» **WHAT TO PRODUCE**
The lines to copy are those in the listing below that contain the word "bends".

» **RECORDS TO USE**
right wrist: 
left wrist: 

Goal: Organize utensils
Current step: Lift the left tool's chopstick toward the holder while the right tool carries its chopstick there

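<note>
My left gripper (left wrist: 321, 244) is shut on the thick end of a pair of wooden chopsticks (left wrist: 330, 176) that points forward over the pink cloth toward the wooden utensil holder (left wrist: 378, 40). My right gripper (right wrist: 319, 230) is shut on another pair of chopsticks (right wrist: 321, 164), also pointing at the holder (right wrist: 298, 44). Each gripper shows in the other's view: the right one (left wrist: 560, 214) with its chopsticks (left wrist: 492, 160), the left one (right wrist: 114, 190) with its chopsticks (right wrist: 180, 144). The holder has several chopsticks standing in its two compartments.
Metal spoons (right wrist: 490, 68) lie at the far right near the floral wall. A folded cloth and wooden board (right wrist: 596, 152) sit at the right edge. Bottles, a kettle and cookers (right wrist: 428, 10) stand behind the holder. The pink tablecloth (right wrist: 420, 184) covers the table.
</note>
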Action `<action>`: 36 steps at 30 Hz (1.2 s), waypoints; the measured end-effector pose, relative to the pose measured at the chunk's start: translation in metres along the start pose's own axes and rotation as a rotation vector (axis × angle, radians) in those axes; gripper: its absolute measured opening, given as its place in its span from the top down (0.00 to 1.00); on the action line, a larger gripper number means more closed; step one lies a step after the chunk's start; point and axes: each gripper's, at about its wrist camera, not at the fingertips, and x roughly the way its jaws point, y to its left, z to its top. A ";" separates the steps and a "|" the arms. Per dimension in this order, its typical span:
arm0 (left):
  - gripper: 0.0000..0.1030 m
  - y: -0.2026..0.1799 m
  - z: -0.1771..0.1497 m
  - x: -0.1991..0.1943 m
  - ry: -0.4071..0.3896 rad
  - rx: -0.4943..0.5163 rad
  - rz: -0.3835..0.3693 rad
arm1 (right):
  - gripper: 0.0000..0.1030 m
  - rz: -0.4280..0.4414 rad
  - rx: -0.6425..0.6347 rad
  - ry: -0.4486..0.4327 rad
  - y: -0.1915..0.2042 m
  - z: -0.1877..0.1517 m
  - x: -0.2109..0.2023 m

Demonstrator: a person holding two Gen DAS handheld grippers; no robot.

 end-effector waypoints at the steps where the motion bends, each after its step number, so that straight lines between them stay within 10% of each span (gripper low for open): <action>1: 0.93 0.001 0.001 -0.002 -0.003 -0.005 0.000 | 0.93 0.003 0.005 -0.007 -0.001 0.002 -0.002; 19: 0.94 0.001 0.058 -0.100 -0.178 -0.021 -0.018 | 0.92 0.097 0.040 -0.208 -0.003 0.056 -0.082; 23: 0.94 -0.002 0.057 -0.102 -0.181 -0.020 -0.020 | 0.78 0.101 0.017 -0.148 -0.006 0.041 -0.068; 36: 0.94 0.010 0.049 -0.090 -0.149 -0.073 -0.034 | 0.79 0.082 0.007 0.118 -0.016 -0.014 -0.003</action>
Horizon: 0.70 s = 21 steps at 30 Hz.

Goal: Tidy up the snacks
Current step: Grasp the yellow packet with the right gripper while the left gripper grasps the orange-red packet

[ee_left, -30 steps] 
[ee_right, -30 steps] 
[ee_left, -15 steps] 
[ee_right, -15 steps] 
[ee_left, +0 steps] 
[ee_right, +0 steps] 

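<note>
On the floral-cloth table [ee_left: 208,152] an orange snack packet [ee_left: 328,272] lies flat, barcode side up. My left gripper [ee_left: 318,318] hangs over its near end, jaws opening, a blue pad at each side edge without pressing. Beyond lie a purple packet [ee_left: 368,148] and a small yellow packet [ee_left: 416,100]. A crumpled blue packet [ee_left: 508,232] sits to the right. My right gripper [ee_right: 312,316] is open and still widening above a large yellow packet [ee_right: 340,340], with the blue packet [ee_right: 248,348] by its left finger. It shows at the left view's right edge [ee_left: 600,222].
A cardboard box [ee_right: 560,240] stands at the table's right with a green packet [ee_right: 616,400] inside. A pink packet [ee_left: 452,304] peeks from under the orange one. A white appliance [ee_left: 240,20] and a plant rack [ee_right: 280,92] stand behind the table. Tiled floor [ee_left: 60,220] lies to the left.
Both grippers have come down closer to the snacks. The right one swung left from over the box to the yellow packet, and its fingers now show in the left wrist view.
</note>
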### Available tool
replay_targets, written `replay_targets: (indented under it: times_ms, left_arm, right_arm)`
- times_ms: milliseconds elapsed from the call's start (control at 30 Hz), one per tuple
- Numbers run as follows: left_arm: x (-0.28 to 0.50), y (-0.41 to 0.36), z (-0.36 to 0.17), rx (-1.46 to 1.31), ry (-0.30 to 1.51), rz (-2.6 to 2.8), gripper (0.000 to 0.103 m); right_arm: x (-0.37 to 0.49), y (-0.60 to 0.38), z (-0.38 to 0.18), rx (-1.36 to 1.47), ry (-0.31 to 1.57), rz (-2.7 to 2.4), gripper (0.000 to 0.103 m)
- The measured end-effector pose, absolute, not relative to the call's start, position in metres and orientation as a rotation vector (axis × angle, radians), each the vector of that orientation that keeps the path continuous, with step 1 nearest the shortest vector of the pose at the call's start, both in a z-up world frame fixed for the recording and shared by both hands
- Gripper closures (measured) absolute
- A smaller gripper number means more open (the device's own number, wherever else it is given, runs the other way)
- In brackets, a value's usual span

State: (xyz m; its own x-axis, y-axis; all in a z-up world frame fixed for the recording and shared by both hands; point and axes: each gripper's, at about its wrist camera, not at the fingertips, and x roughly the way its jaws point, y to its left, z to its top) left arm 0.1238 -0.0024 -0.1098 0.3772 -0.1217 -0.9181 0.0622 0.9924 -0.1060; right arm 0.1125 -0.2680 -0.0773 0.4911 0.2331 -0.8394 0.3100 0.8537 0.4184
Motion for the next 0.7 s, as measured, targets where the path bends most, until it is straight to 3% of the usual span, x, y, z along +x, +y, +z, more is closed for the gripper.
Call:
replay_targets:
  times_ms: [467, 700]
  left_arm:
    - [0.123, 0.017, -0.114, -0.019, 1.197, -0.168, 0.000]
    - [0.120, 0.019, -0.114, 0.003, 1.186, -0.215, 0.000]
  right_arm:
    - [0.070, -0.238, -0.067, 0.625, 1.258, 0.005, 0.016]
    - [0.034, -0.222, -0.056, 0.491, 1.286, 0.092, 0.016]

» **ANSWER TO THIS TASK**
 end-effector waypoints at the steps where the motion bends, each after its step number, so that straight lines between them stay within 10% of each span (gripper low for open): <action>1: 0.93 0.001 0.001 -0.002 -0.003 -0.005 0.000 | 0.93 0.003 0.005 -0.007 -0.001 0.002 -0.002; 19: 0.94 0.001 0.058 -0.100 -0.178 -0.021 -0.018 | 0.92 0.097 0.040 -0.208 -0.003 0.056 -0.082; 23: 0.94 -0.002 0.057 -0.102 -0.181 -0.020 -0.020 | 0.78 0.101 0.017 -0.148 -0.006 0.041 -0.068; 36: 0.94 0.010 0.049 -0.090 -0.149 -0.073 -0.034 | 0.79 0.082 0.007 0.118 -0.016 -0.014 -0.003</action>
Motion for the next 0.7 s, as measured, targets where the path bends most, until it is straight to 3% of the usual span, x, y, z along +x, +y, +z, more is closed for the gripper.

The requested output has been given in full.